### [Required action]
Where the line containing "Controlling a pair" appears, start copying; continue through the last line below and copy nothing else.

### [Raw data]

____

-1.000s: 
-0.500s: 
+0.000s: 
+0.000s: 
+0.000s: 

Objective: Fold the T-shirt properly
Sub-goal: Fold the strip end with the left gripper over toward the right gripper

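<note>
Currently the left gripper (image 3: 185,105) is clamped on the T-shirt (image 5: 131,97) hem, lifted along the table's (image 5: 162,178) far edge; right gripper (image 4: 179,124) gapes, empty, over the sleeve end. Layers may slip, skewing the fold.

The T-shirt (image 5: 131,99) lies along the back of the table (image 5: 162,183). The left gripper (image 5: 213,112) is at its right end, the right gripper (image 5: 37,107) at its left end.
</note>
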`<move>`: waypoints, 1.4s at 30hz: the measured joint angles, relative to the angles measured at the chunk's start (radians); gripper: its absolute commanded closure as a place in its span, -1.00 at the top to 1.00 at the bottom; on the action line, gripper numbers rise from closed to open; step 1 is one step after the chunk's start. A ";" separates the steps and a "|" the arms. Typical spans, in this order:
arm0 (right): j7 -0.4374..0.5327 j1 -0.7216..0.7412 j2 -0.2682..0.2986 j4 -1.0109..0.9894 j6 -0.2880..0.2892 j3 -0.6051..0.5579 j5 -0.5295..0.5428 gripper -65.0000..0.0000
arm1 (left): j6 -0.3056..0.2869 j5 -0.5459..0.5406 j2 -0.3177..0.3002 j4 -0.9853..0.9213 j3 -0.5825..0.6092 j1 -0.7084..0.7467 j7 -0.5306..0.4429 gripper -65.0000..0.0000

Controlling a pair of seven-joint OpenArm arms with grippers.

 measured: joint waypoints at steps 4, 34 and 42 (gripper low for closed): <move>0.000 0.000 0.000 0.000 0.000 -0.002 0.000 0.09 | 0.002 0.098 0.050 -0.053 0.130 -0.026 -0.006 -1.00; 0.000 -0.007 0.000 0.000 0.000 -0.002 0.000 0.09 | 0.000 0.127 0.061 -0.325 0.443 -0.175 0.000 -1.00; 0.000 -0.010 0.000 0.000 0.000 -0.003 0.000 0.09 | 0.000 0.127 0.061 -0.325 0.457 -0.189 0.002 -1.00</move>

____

### [Output for this task]
Controlling a pair of seven-joint OpenArm arms with grippers.

 measured: joint waypoints at steps 4, 34 and 42 (gripper low for closed): <move>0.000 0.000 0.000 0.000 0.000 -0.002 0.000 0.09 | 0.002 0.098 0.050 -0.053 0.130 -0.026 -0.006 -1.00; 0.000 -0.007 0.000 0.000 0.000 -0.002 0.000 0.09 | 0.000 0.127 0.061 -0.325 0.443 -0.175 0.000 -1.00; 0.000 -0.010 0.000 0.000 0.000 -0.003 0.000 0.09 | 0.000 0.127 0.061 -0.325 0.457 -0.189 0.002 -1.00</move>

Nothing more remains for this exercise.